Democrats like to talk a lot about the sins of “privilege,” but the reality is that in much of rural America, they are the ones who seem to be the privileged ones — with more education and higher incomes, and, by the nature of their occupations, less immune to the ups and downs of the economy that these workers in Smyth County are now dealing with. (A side note: I also sometimes see conservative commenters chortling over government workers in Northern Virginia getting laid off. The same admonition applies. Those liberals in Northern Virginia you so despise are paying the taxes that fund rural schools. See my previous column.) Showing some empathy may not win those voters back, but I can guarantee you that demeaning them when they’re down is not going to persuade them that they have made an electoral mistake.

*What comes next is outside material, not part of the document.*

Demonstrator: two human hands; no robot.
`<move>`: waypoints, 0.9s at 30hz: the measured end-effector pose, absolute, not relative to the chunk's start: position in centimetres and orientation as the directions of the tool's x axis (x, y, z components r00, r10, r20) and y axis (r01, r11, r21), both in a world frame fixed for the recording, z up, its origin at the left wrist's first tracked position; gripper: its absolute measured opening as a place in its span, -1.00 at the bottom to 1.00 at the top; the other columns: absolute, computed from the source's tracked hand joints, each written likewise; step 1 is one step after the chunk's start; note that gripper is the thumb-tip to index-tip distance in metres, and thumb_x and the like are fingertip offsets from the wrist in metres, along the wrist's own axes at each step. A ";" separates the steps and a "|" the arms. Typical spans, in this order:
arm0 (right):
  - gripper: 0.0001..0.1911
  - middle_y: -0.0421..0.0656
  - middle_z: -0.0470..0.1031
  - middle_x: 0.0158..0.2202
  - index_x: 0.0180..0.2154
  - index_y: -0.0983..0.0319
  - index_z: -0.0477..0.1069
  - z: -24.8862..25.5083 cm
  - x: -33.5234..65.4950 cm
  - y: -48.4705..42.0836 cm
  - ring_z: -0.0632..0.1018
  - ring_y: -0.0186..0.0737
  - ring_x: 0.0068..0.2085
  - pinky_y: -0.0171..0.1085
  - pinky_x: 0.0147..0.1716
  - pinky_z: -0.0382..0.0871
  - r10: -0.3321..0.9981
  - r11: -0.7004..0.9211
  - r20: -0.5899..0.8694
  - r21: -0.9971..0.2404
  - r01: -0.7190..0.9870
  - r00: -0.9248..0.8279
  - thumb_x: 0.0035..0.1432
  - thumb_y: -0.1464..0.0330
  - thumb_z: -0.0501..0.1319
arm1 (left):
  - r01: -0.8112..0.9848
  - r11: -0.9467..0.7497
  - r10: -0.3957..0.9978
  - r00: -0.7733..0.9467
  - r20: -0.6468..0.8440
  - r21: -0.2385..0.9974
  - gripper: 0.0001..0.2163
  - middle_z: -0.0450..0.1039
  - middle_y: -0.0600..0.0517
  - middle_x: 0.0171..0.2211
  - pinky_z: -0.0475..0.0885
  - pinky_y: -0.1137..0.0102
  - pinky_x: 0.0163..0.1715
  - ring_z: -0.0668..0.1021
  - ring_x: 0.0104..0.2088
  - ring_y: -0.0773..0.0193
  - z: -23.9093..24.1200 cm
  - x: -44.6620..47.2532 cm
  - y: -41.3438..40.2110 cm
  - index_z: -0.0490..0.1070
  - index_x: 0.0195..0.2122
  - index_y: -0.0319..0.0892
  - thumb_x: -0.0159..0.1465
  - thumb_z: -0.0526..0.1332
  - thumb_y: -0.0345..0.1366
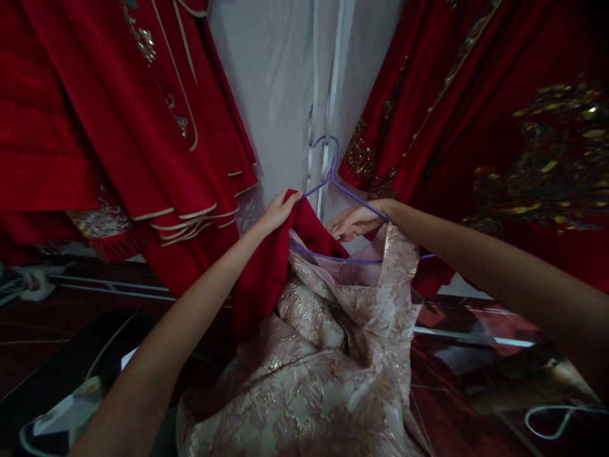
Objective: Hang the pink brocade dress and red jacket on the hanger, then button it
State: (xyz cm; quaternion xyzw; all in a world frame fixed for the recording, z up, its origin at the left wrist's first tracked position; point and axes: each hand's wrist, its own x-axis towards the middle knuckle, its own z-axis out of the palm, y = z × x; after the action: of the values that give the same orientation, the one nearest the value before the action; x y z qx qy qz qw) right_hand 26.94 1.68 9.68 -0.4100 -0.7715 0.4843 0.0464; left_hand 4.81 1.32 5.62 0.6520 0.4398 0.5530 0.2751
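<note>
A purple wire hanger [354,200] hooks onto a white rail [328,76] ahead of me. A pale pink and gold brocade dress [328,355] hangs from it and spills down toward me. A dark red garment [271,266] is draped over the hanger's left shoulder. My left hand [278,212] is closed on the top edge of that red cloth. My right hand [356,222] grips the hanger's right arm, where the brocade shoulder sits.
Red embroidered robes with cream trim [143,127] hang at the left. More red robes with gold embroidery [523,146] hang at the right. A white wall [276,82] is behind. A dark glossy floor [476,355] lies below, with a white hanger [556,422] and a steam iron [61,412].
</note>
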 end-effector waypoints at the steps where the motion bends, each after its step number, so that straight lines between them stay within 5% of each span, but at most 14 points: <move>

CNN recently released a poll that showed the Democratic Party’s favorability is at a record low. May I gently suggest that this is part (though only part) of the reason why?
Politically speaking, there are opportunities coming Democrats’ way, and they seem ill-prepared to capitalize on them. While we don’t know how much tariffs influenced the Speyside layoffs, it seems likely that there are more layoffs coming elsewhere — layoffs that will be directly connected to tariffs. Trump himself seems to admit as much when he talks about a “transition period” to whatever the new economic order is going to be. Many of the retaliatory tariffs that other countries are imposing will have a disproportionate impact on Republican-voting areas — partly because that’s where American manufacturing tends to be and partly because other countries understand American politics. (See Wednesday’s column for more details on that.)
Barron’s, a sister publication to The Wall Street Journal, pointed out the subtlety of some of those tariffs in a recent article: “Rather than an across-the-board tariff, Canada earlier this month imposed levies on peanut butter, orange juice, spirits, and other products whose production is centered in states that tend to vote for Republicans.” In other words, to whatever extent tariffs are a factor in the Speyside layoffs, it’s not because Smyth County workers are being punished for voting for Trump, they’re being punished because they’re part of a supply chain for an industry that is based in Kentucky, a Trump-voting state.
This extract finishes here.